## EXERCISE INSTRUCTIONS
Without including any pictures, write out the data below exactly.

***** SUPPLIED MATERIAL

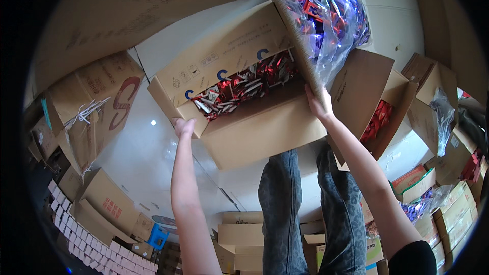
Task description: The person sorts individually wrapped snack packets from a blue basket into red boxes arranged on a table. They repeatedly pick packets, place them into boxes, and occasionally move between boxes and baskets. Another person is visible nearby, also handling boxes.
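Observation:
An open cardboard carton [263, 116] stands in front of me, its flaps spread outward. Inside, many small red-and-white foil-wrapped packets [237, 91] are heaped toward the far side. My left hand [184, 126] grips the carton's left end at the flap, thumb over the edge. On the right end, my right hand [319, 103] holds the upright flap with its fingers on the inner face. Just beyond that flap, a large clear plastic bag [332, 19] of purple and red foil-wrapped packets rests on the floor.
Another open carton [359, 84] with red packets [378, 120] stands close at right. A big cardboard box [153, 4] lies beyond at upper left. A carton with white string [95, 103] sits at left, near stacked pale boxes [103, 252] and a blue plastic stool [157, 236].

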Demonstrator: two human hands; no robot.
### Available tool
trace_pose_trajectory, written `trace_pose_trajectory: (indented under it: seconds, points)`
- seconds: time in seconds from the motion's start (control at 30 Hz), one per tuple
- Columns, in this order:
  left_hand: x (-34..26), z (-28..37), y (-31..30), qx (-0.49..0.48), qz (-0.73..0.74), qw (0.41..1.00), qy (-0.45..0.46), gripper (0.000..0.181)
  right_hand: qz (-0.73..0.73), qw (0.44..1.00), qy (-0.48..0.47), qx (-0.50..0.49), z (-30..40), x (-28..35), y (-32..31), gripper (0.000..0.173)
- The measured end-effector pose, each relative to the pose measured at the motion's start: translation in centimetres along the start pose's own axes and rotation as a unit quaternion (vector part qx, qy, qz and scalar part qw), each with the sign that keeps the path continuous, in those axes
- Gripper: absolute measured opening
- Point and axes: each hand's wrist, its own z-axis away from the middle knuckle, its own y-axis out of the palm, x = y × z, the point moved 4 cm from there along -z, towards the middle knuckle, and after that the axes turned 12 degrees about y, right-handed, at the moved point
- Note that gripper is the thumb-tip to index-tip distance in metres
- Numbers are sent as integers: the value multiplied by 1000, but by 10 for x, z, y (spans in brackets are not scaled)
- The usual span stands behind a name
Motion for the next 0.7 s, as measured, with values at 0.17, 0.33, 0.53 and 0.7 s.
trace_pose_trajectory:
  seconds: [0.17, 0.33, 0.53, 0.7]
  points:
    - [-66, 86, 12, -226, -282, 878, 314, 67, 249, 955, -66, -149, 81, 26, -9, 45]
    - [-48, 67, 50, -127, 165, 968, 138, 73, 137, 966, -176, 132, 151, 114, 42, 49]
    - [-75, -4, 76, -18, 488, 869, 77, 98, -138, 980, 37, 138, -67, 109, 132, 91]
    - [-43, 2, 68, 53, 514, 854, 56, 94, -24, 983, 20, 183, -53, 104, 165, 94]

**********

## THE COMPLETED TASK
Task description: The person sorts individually wrapped snack packets from a blue basket into red boxes arranged on a table. They repeatedly pick packets, place them into boxes, and occasionally move between boxes and baskets. Another person is visible nearby, also handling boxes.
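Observation:
An open cardboard carton [263, 116] stands in front of me, its flaps spread outward. Inside, many small red-and-white foil-wrapped packets [237, 91] are heaped toward the far side. My left hand [184, 126] grips the carton's left end at the flap, thumb over the edge. On the right end, my right hand [319, 103] holds the upright flap with its fingers on the inner face. Just beyond that flap, a large clear plastic bag [332, 19] of purple and red foil-wrapped packets rests on the floor.
Another open carton [359, 84] with red packets [378, 120] stands close at right. A big cardboard box [153, 4] lies beyond at upper left. A carton with white string [95, 103] sits at left, near stacked pale boxes [103, 252] and a blue plastic stool [157, 236].
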
Demonstrator: two human hands; no robot.
### Available tool
trace_pose_trajectory, written `trace_pose_trajectory: (indented under it: seconds, points)`
- seconds: time in seconds from the motion's start (control at 30 Hz), one per tuple
- Columns, in this order:
  left_hand: x (-34..26), z (-28..37), y (-31..30), qx (-0.49..0.48), qz (-0.73..0.74), qw (0.41..1.00), qy (-0.45..0.46), gripper (0.000..0.181)
  right_hand: qz (-0.73..0.73), qw (0.44..1.00), qy (-0.48..0.47), qx (-0.50..0.49), z (-30..40), x (-28..35), y (-32..31), gripper (0.000..0.173)
- The measured end-effector pose, each relative to the pose measured at the motion's start: translation in centimetres along the start pose's own axes and rotation as a unit quaternion (vector part qx, qy, qz and scalar part qw), each with the sign that keeps the path continuous, in those axes
- Gripper: absolute measured opening
- Point and axes: each hand's wrist, its own z-axis away from the middle knuckle, its own y-axis out of the palm, x = y × z, the point moved 4 cm from there along -z, towards the middle knuckle, and after that the axes turned 12 degrees about y, right-handed, at the moved point
- Note that gripper is the thumb-tip to index-tip distance in metres
- Numbers are sent as integers: the value multiplied by 1000, but by 10 for x, z, y (spans in brackets are not scaled)
- The usual span stands behind a name
Motion for the next 0.7 s, as measured, with values at 0.17, 0.33, 0.53 and 0.7 s.
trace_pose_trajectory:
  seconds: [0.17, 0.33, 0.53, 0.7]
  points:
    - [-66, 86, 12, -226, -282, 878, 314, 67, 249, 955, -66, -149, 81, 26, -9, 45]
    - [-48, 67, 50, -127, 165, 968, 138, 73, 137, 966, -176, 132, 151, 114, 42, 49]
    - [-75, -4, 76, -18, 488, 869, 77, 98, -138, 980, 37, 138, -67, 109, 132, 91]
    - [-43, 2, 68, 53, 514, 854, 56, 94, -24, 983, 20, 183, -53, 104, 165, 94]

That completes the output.